- _How to complete this task_
The reply should be an exact repeat of the listing, with no pictures in it.
━━━ Data for review ━━━
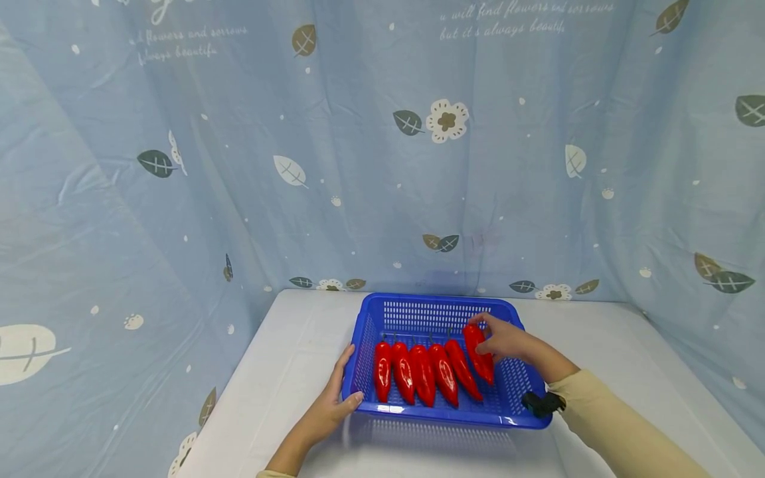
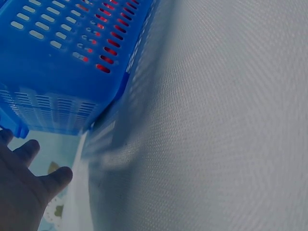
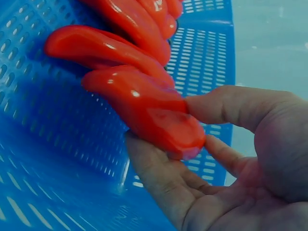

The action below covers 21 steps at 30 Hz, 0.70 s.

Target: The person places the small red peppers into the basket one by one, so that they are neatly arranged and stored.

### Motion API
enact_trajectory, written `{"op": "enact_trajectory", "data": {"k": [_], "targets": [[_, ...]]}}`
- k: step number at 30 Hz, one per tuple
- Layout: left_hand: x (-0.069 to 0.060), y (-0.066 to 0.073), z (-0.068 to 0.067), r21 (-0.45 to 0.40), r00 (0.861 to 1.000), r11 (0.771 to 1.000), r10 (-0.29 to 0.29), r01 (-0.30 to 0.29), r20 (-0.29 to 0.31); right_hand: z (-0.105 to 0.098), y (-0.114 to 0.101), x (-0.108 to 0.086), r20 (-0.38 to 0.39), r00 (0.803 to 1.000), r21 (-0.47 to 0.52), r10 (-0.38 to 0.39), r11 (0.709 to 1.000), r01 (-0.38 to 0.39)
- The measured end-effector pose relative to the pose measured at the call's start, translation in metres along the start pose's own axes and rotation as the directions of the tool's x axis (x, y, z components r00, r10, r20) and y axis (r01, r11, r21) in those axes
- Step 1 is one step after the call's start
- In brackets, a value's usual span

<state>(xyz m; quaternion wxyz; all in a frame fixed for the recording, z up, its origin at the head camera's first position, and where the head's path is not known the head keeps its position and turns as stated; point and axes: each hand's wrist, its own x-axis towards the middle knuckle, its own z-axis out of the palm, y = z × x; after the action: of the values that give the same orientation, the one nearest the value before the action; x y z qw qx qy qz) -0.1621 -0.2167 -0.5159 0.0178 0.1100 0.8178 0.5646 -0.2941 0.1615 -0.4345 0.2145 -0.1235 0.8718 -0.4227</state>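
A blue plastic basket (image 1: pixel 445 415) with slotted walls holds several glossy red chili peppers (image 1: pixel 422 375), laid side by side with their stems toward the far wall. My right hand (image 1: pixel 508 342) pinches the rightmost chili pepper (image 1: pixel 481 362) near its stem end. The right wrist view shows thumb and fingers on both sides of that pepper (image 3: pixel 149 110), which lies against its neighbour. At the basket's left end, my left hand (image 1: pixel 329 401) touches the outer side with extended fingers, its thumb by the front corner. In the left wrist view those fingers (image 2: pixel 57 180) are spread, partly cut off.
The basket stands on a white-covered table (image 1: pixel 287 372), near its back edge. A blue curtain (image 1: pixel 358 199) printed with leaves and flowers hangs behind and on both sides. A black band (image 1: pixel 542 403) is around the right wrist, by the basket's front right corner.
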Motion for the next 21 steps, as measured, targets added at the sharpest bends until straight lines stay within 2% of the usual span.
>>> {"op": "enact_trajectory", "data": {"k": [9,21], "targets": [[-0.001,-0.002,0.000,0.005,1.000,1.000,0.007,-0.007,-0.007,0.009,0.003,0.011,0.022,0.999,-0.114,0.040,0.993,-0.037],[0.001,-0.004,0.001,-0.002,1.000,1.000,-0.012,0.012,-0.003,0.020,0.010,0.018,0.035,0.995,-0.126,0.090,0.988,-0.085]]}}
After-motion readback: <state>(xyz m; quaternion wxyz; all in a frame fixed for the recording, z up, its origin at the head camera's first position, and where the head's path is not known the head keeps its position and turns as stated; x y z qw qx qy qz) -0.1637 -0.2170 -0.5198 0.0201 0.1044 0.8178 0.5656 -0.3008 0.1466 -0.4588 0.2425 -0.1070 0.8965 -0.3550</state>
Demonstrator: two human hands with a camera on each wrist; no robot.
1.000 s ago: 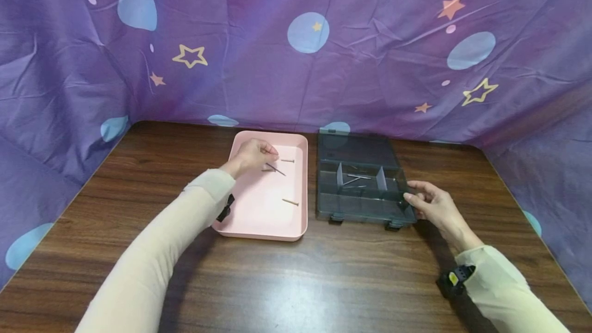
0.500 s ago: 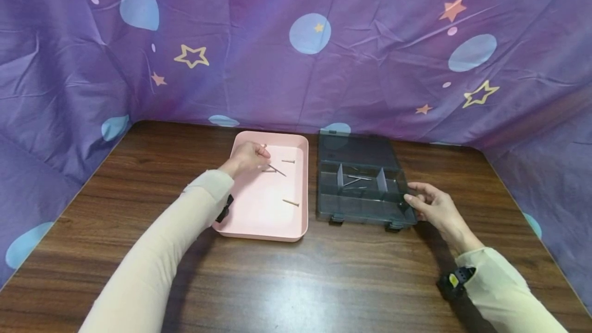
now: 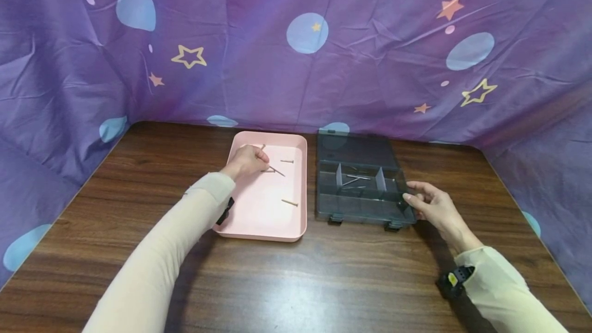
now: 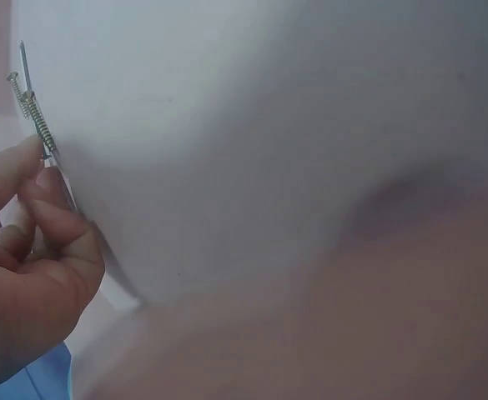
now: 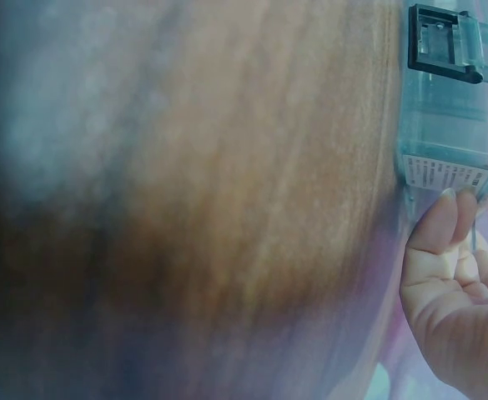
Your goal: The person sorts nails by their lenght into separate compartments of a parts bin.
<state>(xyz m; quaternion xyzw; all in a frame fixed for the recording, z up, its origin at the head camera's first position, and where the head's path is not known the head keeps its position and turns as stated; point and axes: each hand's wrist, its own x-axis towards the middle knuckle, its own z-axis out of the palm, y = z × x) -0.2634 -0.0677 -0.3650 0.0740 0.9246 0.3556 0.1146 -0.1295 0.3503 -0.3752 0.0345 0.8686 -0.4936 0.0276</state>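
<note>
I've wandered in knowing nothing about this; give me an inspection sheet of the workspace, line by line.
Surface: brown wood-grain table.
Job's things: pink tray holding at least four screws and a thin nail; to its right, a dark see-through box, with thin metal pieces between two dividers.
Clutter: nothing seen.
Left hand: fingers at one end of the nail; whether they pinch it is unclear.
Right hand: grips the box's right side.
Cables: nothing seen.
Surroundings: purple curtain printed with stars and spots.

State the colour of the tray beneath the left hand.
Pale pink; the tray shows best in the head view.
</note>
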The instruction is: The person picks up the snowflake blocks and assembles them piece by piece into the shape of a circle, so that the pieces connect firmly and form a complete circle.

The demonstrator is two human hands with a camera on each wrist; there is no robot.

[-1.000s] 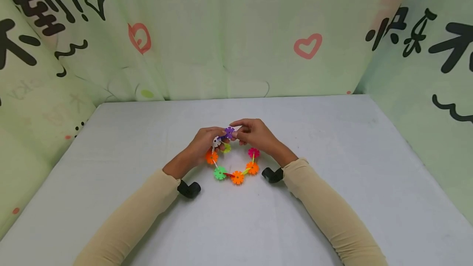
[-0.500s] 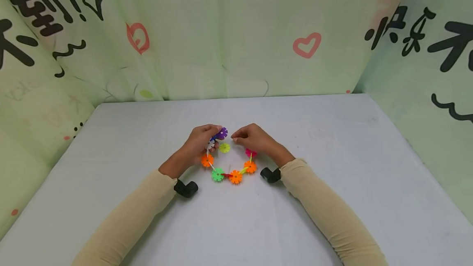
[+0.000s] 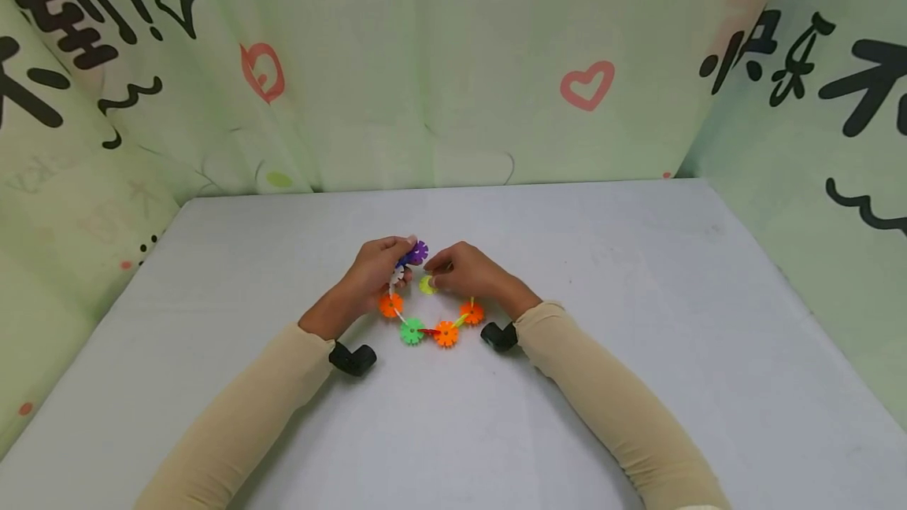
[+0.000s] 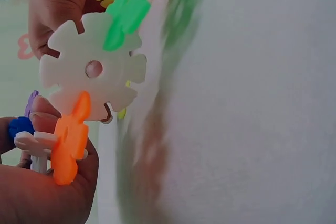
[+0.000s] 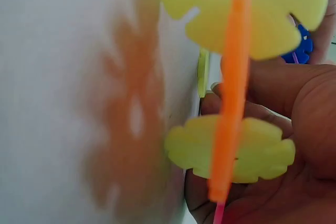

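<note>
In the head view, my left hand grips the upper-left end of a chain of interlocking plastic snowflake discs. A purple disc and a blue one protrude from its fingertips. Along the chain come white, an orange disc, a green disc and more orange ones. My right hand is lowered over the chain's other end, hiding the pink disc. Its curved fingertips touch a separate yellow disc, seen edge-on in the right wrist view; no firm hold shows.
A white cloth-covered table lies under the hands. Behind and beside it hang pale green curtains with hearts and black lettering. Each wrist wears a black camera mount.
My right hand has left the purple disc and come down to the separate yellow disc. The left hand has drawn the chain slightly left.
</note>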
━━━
- _Task response_
The action below covers 21 steps at 30 Hz, 0.70 s.

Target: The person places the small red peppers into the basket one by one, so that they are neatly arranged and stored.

### Motion API
enact_trajectory, written `{"op": "enact_trajectory", "data": {"k": [_], "targets": [[_, ...]]}}`
- k: step number at 30 Hz, one per tuple
- Layout: left_hand: x (-0.069 to 0.060), y (-0.066 to 0.073), z (-0.068 to 0.067), r21 (-0.45 to 0.40), r00 (0.861 to 1.000), r11 (0.771 to 1.000), r10 (-0.29 to 0.29), r01 (-0.30 to 0.29), r20 (-0.29 to 0.31); right_hand: z (-0.105 to 0.098), y (-0.114 to 0.101), x (-0.108 to 0.086), r20 (-0.38 to 0.39), r00 (0.803 to 1.000), r21 (-0.47 to 0.52), r10 (-0.38 to 0.39), r11 (0.709 to 1.000), r01 (-0.38 to 0.39)
- The measured end-effector pose relative to the pose measured at the call's start, translation in metres along the start pose's own axes and rotation as the directions of the tool's x axis (x, y, z components r00, r10, r20) and y axis (r01, r11, r21) in those axes
- Step 1 is one step after the call's start
- In brackets, a value's usual span

<state>(xyz m; quaternion wxyz; all in a frame fixed for the recording, z up, its origin at the head camera's first position, and where the head's path is not known the head keeps its position and turns as stated; point and axes: each hand's wrist, its own x-axis towards the middle knuckle, its own z-axis out of the palm, y = z × x; after the action: of the values that give the same orientation, the one nearest the value before the action; x y z qw qx qy qz) -0.1621 -0.2167 -0.5159 0.0178 0.1100 0.8178 0.5646 -0.2941 0.1615 -0.4345 0.2145 -0.1235 0.8718 -0.4227</state>
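A blue plastic basket (image 1: pixel 445 415) with slotted walls holds several glossy red chili peppers (image 1: pixel 422 375), laid side by side with their stems toward the far wall. My right hand (image 1: pixel 508 342) pinches the rightmost chili pepper (image 1: pixel 481 362) near its stem end. The right wrist view shows thumb and fingers on both sides of that pepper (image 3: pixel 149 110), which lies against its neighbour. At the basket's left end, my left hand (image 1: pixel 329 401) touches the outer side with extended fingers, its thumb by the front corner. In the left wrist view those fingers (image 2: pixel 57 180) are spread, partly cut off.
The basket stands on a white-covered table (image 1: pixel 287 372), near its back edge. A blue curtain (image 1: pixel 358 199) printed with leaves and flowers hangs behind and on both sides. A black band (image 1: pixel 542 403) is around the right wrist, by the basket's front right corner.
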Motion for the next 21 steps, as measured, targets added at the sharpest bends until straight lines stay within 2% of the usual span.
>>> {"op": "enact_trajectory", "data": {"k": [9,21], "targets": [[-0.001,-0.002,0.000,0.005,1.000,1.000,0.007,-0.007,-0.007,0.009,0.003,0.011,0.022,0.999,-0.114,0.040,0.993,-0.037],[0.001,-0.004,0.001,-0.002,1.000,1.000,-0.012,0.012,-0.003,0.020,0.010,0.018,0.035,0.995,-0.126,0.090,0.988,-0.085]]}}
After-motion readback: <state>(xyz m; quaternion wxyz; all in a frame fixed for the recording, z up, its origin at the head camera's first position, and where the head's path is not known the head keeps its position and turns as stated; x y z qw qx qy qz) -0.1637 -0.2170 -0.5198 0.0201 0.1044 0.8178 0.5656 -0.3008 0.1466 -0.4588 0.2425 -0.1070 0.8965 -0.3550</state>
Demonstrator: two human hands with a camera on each wrist; no robot.
1.000 s ago: 
0.500 s ago: 
now: 
now: 
now: 
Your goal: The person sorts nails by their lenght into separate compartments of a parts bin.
<state>(xyz m; quaternion xyzw; all in a frame fixed for the recording, z up, its origin at the head camera's first position, and where the head's path is not known the head keeps its position and turns as stated; point and axes: each hand's wrist, its own x-axis towards the middle knuckle, its own z-axis out of the palm, y = z × x) -0.2634 -0.0677 -0.3650 0.0740 0.9246 0.3556 0.1146 -0.1295 0.3503 -0.3752 0.0345 0.8686 -0.4936 0.0276</state>
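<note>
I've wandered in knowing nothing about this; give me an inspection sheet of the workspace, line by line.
Surface: brown wood-grain table.
Job's things: pink tray holding at least four screws and a thin nail; to its right, a dark see-through box, with thin metal pieces between two dividers.
Clutter: nothing seen.
Left hand: fingers at one end of the nail; whether they pinch it is unclear.
Right hand: grips the box's right side.
Cables: nothing seen.
Surroundings: purple curtain printed with stars and spots.

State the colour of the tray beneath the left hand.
Pale pink; the tray shows best in the head view.
</note>
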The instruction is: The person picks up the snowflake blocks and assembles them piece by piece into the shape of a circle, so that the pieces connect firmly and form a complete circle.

The demonstrator is two human hands with a camera on each wrist; there is no robot.

[-1.000s] 
[-0.500s] 
[+0.000s] 
[+0.000s] 
[+0.000s] 

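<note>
In the head view, my left hand grips the upper-left end of a chain of interlocking plastic snowflake discs. A purple disc and a blue one protrude from its fingertips. Along the chain come white, an orange disc, a green disc and more orange ones. My right hand is lowered over the chain's other end, hiding the pink disc. Its curved fingertips touch a separate yellow disc, seen edge-on in the right wrist view; no firm hold shows.
A white cloth-covered table lies under the hands. Behind and beside it hang pale green curtains with hearts and black lettering. Each wrist wears a black camera mount.
My right hand has left the purple disc and come down to the separate yellow disc. The left hand has drawn the chain slightly left.
</note>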

Nothing else is needed to complete the answer.